At IRISS, we are always experimenting with how to tell the story of our work using various methods and tools (e.g. documenting process through blogs, using creative storyboards to explain key research messages, recording conversations and disseminating through IRISSfm). But, we know we can always do better. So we came up with the idea of Creative in Residence, someone with a background in communication or information design who could add to and develop our strengths in visual communication. We had an open mind about the kind of person and the kind of skills we needed. We see it as a partnership in which both sides learn from each other, much like the Geeks in Residence programme in which arts organisations learn from technologists.

Creative in Residence Andy

Andy Archer joined us in June for three months. With a background in advertising and copywriting in the commercial and the public sector he immediately inspired us to think more thoroughly and creatively about what our projects were trying to achieve. His message, in short, is to think about who you want to talk to, what you want them to hear and what you want them to do.  This discipline will help keep the project focused and avoid mission creep. Answering these three questions is not as simple as it sounds and we have learned that it pays to devote time and effort to this process: it’s not an add-on, it’s the very foundation of the project.

The creative arts are widely used in social services – for example singing and dementia, drumming to develop co-operative skills, performance to develop self confidence and so on. We already had an idea for a project – working title Create! – to encourage the workforce to unlock their creative potential, because everyone has some creative skills.

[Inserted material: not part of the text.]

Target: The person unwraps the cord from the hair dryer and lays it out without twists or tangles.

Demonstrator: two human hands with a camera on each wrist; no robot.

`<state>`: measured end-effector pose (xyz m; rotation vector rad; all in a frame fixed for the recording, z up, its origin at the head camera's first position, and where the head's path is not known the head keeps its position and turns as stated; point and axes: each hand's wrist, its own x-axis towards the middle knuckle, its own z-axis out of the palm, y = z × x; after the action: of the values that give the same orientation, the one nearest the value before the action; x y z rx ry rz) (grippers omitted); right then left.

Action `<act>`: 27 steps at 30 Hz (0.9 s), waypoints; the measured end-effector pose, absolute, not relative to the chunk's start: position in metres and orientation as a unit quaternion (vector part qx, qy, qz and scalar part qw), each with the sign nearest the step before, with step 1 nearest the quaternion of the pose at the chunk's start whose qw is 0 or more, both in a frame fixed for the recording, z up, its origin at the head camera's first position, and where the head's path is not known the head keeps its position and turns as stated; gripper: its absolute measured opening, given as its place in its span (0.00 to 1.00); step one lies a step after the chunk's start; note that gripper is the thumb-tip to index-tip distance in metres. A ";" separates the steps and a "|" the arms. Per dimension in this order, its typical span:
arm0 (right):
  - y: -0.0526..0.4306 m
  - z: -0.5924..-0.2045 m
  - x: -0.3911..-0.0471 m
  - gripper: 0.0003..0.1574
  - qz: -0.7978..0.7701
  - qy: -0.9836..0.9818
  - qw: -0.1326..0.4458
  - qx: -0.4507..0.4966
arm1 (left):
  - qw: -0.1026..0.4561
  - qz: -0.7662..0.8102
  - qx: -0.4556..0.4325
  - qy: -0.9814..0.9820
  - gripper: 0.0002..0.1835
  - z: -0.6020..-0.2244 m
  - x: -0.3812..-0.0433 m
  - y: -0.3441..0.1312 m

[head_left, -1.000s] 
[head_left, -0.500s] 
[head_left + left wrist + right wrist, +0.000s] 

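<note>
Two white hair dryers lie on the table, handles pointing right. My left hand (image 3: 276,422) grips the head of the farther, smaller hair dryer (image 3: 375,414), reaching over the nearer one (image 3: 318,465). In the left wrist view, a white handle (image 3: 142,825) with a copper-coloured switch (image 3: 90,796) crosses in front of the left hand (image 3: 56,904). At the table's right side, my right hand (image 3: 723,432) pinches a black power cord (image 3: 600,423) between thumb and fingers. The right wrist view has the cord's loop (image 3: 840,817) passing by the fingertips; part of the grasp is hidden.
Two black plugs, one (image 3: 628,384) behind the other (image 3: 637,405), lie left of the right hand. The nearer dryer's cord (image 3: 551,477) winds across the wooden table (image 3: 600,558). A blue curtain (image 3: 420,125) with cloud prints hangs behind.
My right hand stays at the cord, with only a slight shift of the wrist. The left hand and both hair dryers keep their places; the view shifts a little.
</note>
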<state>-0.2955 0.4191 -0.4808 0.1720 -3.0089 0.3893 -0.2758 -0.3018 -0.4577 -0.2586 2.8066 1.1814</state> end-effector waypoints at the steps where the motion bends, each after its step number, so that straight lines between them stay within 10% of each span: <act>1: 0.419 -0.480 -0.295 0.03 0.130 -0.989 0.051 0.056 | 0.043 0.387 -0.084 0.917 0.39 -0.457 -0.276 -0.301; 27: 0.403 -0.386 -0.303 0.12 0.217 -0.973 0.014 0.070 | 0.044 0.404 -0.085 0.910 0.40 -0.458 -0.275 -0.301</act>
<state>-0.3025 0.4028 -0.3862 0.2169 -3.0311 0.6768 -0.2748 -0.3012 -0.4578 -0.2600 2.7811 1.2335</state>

After some brainstorming sessions on Who? What? What?, Andy came back to us with some ideas including Creative Quarter, a name that offered lots of scope to bring various playful and creative dimensions to the project. For example we could think about different was of using the brand:

Creative Quarter wall

 

  • Creative quarterly
  • Creative Quartet
  • ART is in quARTer

 

 

 

We also felt it was versatile:

A creative quarter

 

  • A quarter hour is 15 minutes, and that’s not a long time
  • A quarter can be a physical place, as in the Latin Quarter of a city, or part of a room.

This versatility would widen its appeal.

 

 

 

 

So far, Creative in Residence has made a positive contribution to our creative thinking. We are learning that designing messages and copywriting are skills you have to work at. Think about what you want to say and hone it down until you can say it simply. There are simple rules that will help you write clearly. See, for example, The Economist style guide.

We are also learning that although being ‘creative’ means different things to different people, we can all be creative. Sometimes, it is the simple step of bringing together people with a mix of skills and knowledge that can inject creativity into a project or process – this is exactly what Andy has helped us to do.

We’ll be applying this learning into our organisation – but also into the sector, as we hope that Creative Quarter will inspire others to see themselves as creative – and to get their creative hats on! More on that project soon.